Chair of the Wisconsin Democratic Party
- In office July 1, 2019 – July 1, 2025
- Preceded by: Martha Laning
- Succeeded by: Devin Remiker

Personal details
- Born: Benjamin McDonald Wikler February 3, 1981 (age 45)
- Party: Democratic
- Spouse: Elizabeth McCarthy ​(m. 2007)​
- Children: 3
- Relatives: Lynn McDonald (mother); Dan Wikler (father); John McDonald (grandfather); Abraham Wikler (grandfather);
- Education: Harvard University (BA)

= Ben Wikler =

Chair of Democratic Party of Wisconsin (born 1981)

Benjamin McDonald Wikler (born February 3, 1981) is an American political organizer who served as the chair of the Democratic Party of Wisconsin from July 2019 to July 2025. He is a former senior advisor at MoveOn.

He is the author of This is the Plan: How to End America's Meltdown and Save Democracy, published in July 2026.

== Early life and education ==
Ben Wikler grew up in Madison, Wisconsin, where he cofounded The Yellow Press, a student-run newspaper at Madison West High School. While a student there, he won election to the student senate and launched Students United in Defense of Schools with Peter Koechley to demand increased school funding and succeeded in allowing students to elect a representative to the Madison School Board. He also organized protests against granting Coca-Cola exclusive access to Madison schools. During high school he worked for Wisconsin gubernatorial candidate Ed Garvey and on the first congressional campaign of now-Senator Tammy Baldwin.

In 1999 he began attending Harvard University, where he studied economics. While a student there, he cofounded the Student Global AIDS Campaign (SGAC) and the Harvard AIDS Coalition. He represented the SGAC at the United Nations General Assembly Special Session on AIDS in New York City, the UN World Youth Forum in Senegal, and the International AIDS Conference in Barcelona. He also worked for economist Jeffrey Sachs and interned for U.S. Senator Russ Feingold. He was editor-in-chief of the Harvard Review of Philosophy and contributed to The Onion.
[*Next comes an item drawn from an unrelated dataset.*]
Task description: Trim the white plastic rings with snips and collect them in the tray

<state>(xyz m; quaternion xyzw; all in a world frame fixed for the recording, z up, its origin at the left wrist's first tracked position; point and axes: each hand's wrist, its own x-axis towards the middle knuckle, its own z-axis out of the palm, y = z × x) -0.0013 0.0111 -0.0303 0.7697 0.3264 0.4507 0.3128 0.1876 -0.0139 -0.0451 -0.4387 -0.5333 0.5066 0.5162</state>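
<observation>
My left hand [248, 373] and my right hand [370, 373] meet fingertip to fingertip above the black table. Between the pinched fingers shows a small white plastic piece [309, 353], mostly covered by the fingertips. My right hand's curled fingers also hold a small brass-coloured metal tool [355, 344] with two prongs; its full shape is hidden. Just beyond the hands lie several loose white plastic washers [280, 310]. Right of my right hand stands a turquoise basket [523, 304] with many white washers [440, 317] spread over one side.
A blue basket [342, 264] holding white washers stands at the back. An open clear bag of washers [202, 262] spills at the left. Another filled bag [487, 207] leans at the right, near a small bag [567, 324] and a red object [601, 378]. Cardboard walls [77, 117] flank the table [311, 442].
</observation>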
While at Harvard, he joined TeamFranken, a group of students who assisted Al Franken in writing his 2003 book Lies and the Lying Liars Who Tell Them: A Fair and Balanced Look at the Right. Wikler took a term off to help Franken "through every step of the process" of writing the book. "When I was staying with the Frankens [to finish the book], we'd get up around 10 or 11 and then work for fourteen or fifteen hours," he told an interviewer. "We'd stop only for meals and a little break before dinner. It was exhausting, but it was also exhilarating, because he's so funny. We were constantly cracking up."

Wikler graduated cum laude in 2003 with a degree in economics.

== Career ==
After college, Wikler became a founding producer for Al Franken's radio show, The Al Franken Show, where he assisted with Franken's book The Truth (with Jokes). "It would not have been possible without Ben Wikler," Franken writes. "Ben reminds me of myself when I was his age, except smarter, wiser, more worldly, better read, more passionate, much much taller, and just as funny. Ben was with me every step of the way on this book. I cannot thank him enough."

In 2006, Wikler served as press secretary for Sherrod Brown's U.S. Senate campaign and was the first editor-in-chief of Comedy 23/6, a comedy news website created as a coproduction of the Huffington Post and IAC.

In March 2007, he became campaign director for Avaaz, where he helped grow the organization to over ten million members. He ran campaigns on climate change, poverty, human rights, and other issues, and also managed the technology and communication teams. He hosted the Fossil of the Day Awards at UN climate negotiations from 2007 to 2009 for the Climate Action Network. In late 2011, Wikler became the executive vice president of Change.org.

In 2011, Wikler briefly returned to Wisconsin to protest the passage of Act 10, which struck down public employee collective bargaining rights.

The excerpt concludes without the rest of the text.